## [SUPPLIED INFORMATION]
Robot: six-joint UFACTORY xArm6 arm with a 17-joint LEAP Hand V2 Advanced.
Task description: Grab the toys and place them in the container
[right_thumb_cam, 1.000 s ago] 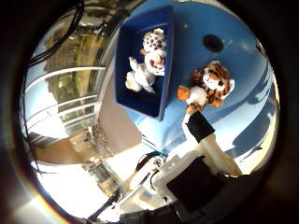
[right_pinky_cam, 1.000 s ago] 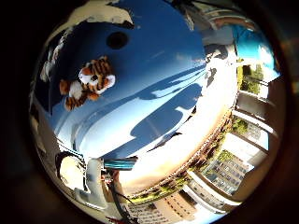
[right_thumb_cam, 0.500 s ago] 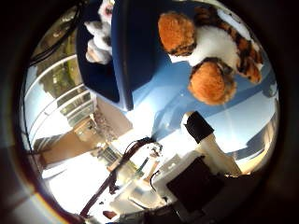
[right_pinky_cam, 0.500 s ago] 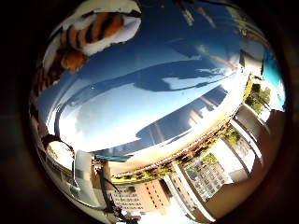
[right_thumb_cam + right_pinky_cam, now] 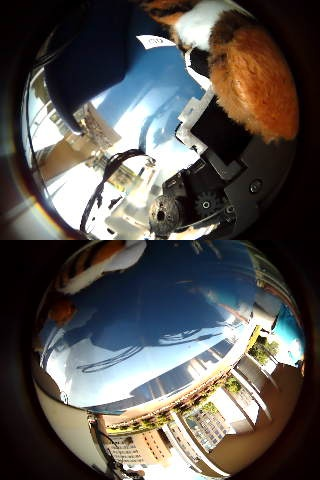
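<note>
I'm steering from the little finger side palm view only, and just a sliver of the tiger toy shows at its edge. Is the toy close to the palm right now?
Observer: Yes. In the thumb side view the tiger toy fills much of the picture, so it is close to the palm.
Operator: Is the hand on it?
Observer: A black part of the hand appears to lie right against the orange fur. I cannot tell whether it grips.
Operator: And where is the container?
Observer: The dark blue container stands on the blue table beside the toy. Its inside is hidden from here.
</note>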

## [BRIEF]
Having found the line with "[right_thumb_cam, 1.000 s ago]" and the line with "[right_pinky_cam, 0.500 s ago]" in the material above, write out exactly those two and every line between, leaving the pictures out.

## [SOLVED EXERCISE]
[right_thumb_cam, 1.000 s ago] 
[right_pinky_cam, 1.000 s ago] 
[right_thumb_cam, 0.500 s ago] 
[right_pinky_cam, 0.500 s ago] 

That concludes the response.